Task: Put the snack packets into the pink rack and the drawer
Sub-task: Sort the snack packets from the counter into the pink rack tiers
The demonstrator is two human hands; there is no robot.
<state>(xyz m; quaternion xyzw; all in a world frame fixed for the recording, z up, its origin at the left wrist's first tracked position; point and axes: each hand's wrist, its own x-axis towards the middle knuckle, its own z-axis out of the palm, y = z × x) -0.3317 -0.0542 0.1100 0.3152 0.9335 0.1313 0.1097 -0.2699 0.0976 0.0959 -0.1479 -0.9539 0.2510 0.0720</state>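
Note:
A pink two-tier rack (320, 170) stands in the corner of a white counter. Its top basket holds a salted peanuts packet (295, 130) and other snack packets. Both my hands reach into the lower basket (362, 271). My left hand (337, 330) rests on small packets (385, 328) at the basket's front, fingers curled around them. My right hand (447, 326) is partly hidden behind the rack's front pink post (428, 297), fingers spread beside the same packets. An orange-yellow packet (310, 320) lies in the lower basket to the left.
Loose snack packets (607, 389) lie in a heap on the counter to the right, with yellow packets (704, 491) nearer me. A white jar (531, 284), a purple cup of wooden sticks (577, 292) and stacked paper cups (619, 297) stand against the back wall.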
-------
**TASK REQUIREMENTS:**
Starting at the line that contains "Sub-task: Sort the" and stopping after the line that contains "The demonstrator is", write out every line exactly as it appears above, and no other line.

**EXPECTED ANSWER:**
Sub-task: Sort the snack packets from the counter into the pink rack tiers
The demonstrator is two human hands; there is no robot.

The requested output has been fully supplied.